## ASSIGNMENT
Please repeat exactly the line containing "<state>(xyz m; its" and each line after it in the records below, through the last.

## DATA SECTION
╔══

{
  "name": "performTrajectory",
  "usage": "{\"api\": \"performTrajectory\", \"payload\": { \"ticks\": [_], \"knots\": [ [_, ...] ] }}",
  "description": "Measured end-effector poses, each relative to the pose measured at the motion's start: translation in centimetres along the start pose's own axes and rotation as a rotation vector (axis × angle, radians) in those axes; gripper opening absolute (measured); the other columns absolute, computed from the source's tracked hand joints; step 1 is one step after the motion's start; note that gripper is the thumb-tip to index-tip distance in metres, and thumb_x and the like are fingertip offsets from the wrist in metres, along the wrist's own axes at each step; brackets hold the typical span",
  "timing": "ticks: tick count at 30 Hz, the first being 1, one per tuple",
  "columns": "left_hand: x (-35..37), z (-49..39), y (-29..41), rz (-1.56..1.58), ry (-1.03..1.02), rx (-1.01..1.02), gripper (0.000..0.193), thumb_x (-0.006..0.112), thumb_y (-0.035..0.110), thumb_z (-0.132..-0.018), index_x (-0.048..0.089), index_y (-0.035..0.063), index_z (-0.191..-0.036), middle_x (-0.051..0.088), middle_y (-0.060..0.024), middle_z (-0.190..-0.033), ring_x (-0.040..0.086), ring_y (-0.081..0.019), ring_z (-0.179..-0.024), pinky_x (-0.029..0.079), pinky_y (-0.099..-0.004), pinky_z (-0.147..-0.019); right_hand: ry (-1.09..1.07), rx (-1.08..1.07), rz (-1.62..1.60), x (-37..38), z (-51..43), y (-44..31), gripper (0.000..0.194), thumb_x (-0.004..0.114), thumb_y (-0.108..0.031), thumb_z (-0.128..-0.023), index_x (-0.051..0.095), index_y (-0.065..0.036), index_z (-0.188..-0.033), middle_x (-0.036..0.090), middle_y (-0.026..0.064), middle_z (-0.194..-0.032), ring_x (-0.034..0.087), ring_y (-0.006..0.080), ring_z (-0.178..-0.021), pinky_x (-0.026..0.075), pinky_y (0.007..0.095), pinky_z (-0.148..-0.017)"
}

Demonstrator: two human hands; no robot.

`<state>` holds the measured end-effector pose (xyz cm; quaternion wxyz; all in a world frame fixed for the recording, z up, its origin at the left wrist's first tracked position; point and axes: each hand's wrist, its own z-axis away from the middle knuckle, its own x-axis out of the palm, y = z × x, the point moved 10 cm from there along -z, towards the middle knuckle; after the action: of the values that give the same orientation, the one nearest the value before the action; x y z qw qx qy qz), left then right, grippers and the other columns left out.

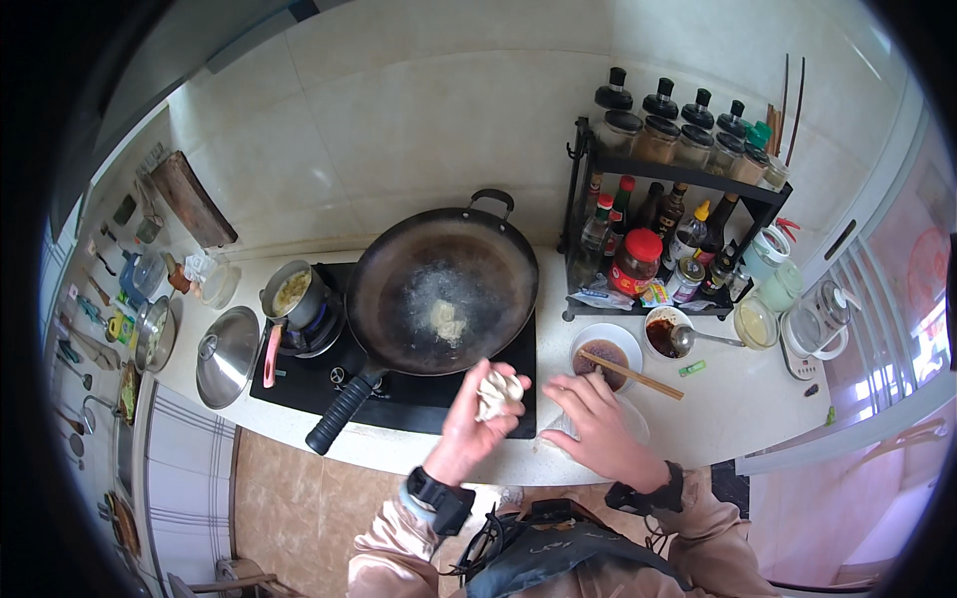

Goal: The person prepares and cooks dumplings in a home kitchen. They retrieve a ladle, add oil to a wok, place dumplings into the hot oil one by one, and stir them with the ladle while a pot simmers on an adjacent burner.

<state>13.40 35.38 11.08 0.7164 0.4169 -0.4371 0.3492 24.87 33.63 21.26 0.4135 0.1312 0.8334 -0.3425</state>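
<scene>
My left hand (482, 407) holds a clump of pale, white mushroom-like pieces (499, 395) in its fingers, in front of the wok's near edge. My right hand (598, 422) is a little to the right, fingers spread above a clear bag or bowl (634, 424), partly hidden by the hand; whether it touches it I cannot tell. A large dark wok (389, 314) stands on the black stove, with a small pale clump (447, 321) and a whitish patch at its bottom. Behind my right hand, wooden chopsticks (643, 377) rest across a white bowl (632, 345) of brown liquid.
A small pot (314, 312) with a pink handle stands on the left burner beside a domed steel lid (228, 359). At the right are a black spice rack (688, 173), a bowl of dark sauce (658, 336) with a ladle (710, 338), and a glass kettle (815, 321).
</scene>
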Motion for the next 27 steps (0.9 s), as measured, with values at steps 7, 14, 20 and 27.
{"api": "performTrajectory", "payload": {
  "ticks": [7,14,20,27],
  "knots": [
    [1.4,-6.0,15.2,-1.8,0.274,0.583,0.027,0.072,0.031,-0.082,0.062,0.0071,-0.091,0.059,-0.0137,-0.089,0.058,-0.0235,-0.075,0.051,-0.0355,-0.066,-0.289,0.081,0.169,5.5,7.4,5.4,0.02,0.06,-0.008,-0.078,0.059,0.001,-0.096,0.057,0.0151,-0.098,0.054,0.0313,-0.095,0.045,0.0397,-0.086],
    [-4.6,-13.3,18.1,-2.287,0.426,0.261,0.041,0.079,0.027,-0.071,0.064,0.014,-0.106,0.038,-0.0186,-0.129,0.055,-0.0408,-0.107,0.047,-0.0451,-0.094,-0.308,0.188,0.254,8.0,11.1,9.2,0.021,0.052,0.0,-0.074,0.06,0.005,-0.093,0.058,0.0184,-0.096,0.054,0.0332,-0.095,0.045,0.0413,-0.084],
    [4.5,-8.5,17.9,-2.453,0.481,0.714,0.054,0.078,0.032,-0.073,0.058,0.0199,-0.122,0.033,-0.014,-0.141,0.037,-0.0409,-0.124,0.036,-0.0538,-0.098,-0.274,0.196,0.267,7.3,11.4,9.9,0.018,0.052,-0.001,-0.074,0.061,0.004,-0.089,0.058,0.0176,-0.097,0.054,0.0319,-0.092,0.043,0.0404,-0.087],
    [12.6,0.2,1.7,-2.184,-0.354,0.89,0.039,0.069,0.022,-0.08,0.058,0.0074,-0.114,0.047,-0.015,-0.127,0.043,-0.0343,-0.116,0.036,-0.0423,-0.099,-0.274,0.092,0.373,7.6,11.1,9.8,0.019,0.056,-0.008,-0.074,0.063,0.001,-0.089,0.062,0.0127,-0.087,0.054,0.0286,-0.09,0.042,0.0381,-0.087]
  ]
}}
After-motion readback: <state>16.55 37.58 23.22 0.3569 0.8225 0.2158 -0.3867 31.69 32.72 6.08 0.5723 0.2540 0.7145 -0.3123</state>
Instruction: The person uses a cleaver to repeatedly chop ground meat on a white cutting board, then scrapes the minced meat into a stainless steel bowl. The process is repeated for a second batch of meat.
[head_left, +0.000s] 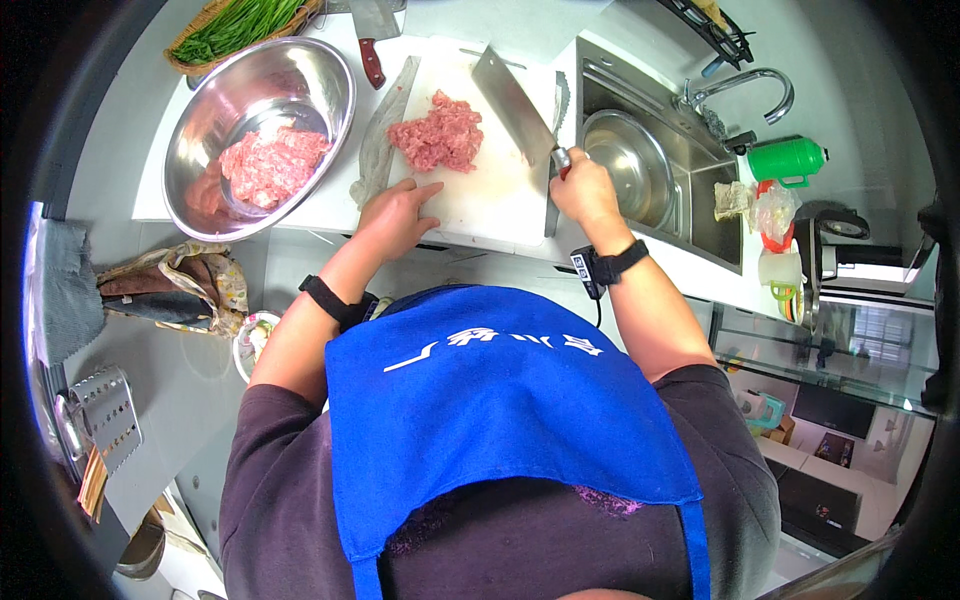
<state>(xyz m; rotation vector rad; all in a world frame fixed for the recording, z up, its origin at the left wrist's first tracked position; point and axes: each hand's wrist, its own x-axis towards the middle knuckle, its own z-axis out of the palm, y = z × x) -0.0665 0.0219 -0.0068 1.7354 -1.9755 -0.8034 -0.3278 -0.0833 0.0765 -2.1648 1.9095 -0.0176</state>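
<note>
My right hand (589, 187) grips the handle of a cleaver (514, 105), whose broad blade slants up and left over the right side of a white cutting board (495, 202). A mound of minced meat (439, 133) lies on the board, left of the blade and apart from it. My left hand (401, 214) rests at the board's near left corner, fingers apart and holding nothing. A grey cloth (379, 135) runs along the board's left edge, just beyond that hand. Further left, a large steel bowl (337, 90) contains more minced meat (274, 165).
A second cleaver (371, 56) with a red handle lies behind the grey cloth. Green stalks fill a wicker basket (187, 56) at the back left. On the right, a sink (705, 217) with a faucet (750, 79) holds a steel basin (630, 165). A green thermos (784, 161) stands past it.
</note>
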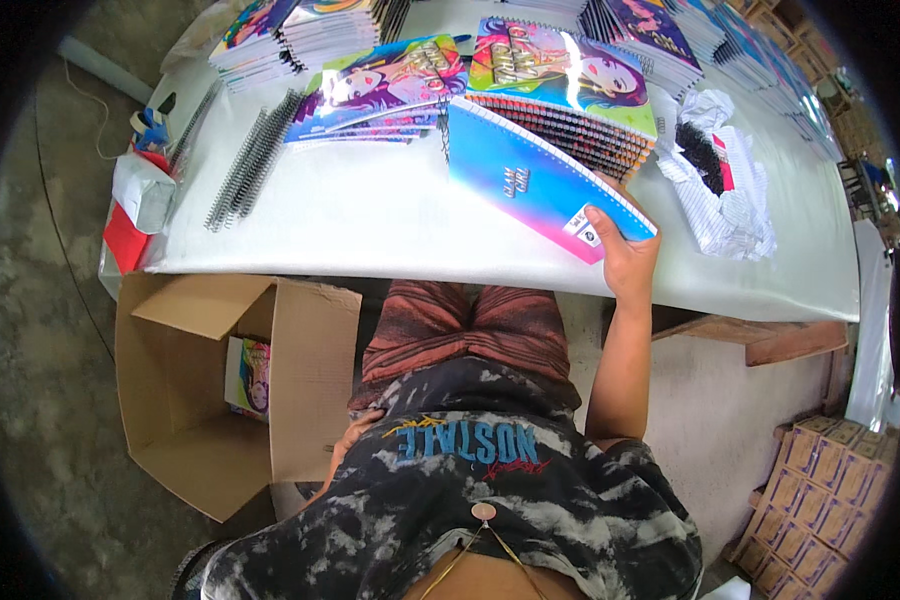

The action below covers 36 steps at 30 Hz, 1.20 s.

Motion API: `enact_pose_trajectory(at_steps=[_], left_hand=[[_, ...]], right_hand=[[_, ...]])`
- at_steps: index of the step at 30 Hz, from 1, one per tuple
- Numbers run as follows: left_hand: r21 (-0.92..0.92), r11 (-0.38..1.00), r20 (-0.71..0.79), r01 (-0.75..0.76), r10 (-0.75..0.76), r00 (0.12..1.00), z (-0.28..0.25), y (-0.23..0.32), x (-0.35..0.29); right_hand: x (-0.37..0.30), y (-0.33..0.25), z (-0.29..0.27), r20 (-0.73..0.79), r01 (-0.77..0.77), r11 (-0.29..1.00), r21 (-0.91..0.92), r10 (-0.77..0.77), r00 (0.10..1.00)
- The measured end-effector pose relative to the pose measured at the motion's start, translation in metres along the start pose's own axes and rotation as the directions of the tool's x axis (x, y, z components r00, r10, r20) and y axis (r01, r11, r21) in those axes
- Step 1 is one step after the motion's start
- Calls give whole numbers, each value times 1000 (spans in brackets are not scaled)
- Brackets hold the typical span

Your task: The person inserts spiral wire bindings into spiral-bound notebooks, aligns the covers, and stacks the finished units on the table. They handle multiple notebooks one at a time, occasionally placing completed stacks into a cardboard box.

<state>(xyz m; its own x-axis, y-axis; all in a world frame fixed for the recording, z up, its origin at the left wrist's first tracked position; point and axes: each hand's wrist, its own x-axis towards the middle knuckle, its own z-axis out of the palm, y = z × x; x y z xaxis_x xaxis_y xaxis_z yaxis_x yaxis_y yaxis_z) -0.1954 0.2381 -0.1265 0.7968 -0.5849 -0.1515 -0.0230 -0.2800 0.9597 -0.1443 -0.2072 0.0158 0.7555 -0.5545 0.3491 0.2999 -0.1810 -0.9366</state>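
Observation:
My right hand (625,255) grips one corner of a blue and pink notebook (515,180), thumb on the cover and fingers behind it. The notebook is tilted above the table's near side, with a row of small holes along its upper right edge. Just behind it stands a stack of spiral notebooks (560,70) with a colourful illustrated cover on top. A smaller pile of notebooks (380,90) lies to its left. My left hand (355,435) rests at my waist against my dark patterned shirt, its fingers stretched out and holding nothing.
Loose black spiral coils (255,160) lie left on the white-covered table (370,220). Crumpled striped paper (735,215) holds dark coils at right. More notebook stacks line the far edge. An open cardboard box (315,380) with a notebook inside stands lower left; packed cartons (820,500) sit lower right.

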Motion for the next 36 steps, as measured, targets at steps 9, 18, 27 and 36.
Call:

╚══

## SOLUTION TO THIS EXERCISE
<state>(xyz m; its own x-axis, y-axis; all in a world frame fixed for the recording, z up, its origin at the left wrist's first tracked position; point and axes: each hand's wrist, its own x-axis towards the middle knuckle, its own z-axis out of the palm, y = z × x; x y z xaxis_x xaxis_y xaxis_z yaxis_x yaxis_y yaxis_z) -0.1954 0.2381 -0.1265 0.7968 -0.5849 -0.1515 -0.0230 -0.2800 0.9597 -0.1443 -0.2072 0.0158 0.7555 -0.5545 0.3491 0.2999 -0.1810 -0.9366</state>
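Observation:
My right hand (625,255) grips one corner of a blue and pink notebook (515,180), thumb on the cover and fingers behind it. The notebook is tilted above the table's near side, with a row of small holes along its upper right edge. Just behind it stands a stack of spiral notebooks (560,70) with a colourful illustrated cover on top. A smaller pile of notebooks (380,90) lies to its left. My left hand (355,435) rests at my waist against my dark patterned shirt, its fingers stretched out and holding nothing.
Loose black spiral coils (255,160) lie left on the white-covered table (370,220). Crumpled striped paper (735,215) holds dark coils at right. More notebook stacks line the far edge. An open cardboard box (315,380) with a notebook inside stands lower left; packed cartons (820,500) sit lower right.
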
Motion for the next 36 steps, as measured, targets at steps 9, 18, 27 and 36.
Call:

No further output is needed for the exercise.